Is China to Australia what Russia is to Europe?

Photo: ABC.

Is this the end of Globalisation and Interdependence? What it Means for Australia’s Future.

The world has been thrown into turmoil by the brutal Russian invasion of Ukraine. Every day as the Russians retreat, the bodies of men women and children, summarily executed, are found in mass graves or buried in back yards. Men with their hands bound, women raped; by the day  it looks less like war and more like genocide. Europe is in shock because it cannot survive without Russian gas (LNG), coal and oil. Europe is Russia’s biggest customer for fossil fuels.

In an attempt to frustrate Russia’s invasion the world has placed sanctions on Russian exports of everything except fossil fuels. The world has frozen the accounts of Russian banks and all currency transactions. All Russian imports and exports have been stopped. The international community has frozen or repossessed the property of all the Russian billionaire oligarchs and their families, together with the assets of Russian politician’s and their families.

Russia is threatening to cut off gas (LNG) supplies to Europe unless they are paid in Russian roubles instead of Euros and Europe has said no, the contracts are in Euros. Europe knows the gas won’t be turned off because Russia needs the money.

Since the invasion began EU countries have paid the Russians €35 billion for gas compared to €1 billion it has given to Ukraine to defend itself. There is ample evidence that many countries in the EU are finding their own way, not Brussels way in this crisis and there are concerns that this show of independence may reduce the long-term value of the EU as a political force.

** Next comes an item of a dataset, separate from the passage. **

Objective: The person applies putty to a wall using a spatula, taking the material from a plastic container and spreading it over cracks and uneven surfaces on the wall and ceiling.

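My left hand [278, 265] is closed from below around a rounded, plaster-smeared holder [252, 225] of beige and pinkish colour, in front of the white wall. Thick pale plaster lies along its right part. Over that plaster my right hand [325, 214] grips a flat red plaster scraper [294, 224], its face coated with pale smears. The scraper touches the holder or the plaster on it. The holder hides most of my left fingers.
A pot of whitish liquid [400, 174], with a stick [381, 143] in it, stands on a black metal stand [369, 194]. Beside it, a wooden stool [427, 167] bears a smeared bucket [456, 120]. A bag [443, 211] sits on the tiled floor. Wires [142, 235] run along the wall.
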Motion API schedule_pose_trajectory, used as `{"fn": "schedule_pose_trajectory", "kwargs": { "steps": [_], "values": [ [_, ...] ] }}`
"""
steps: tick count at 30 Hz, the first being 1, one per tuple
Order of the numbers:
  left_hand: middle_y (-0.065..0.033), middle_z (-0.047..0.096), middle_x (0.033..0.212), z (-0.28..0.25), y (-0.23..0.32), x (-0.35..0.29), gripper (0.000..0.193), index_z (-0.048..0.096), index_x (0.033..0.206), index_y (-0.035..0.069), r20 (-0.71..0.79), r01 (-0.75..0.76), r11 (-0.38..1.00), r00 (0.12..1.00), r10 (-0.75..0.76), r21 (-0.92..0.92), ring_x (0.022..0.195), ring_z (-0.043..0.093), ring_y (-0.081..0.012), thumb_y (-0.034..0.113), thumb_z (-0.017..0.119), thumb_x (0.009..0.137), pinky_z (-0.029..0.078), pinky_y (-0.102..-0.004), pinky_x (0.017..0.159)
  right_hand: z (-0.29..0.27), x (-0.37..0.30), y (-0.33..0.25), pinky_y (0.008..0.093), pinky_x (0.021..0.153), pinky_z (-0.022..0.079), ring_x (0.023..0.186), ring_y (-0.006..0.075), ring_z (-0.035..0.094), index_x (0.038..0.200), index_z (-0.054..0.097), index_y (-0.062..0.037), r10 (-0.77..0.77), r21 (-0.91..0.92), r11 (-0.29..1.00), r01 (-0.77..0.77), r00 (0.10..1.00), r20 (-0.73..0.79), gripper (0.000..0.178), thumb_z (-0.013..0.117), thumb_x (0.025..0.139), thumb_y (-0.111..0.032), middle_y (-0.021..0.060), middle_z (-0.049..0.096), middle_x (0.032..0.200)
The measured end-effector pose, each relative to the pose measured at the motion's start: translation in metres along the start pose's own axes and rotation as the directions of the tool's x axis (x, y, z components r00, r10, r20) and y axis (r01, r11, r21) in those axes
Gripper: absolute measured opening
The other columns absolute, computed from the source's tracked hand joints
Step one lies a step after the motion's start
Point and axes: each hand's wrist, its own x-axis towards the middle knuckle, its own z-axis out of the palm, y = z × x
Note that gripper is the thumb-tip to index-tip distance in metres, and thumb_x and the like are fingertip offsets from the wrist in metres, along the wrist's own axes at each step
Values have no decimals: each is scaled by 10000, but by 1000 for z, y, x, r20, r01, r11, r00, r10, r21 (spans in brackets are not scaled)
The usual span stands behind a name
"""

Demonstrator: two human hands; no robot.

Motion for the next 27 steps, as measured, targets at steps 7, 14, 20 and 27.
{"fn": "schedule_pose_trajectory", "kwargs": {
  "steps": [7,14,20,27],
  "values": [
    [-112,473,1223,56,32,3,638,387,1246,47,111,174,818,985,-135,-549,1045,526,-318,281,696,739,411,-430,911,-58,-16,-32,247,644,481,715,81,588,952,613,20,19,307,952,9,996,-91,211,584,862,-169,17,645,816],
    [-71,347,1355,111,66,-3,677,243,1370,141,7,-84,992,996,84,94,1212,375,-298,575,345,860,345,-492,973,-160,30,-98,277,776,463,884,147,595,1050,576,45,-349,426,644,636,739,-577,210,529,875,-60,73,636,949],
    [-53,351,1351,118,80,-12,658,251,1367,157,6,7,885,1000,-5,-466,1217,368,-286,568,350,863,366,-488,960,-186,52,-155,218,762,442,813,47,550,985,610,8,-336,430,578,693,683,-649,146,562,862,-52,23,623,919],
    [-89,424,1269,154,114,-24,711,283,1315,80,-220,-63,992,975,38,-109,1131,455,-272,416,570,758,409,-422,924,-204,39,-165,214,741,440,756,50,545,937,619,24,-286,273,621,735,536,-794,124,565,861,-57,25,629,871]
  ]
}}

So much for interdependence and globalisation, particularly in Europe. It should keep national leaders awake at night struggling with the distressing realisation that they are funding the Russian invasion of Ukraine and so funding the killing of men, women and children, and at the same time they are sending rockets, missiles, ammunition and other articles of war to Ukraine, so they can kill Russians.  How mad can the world get when you cannot manage your life without imports from your enemies?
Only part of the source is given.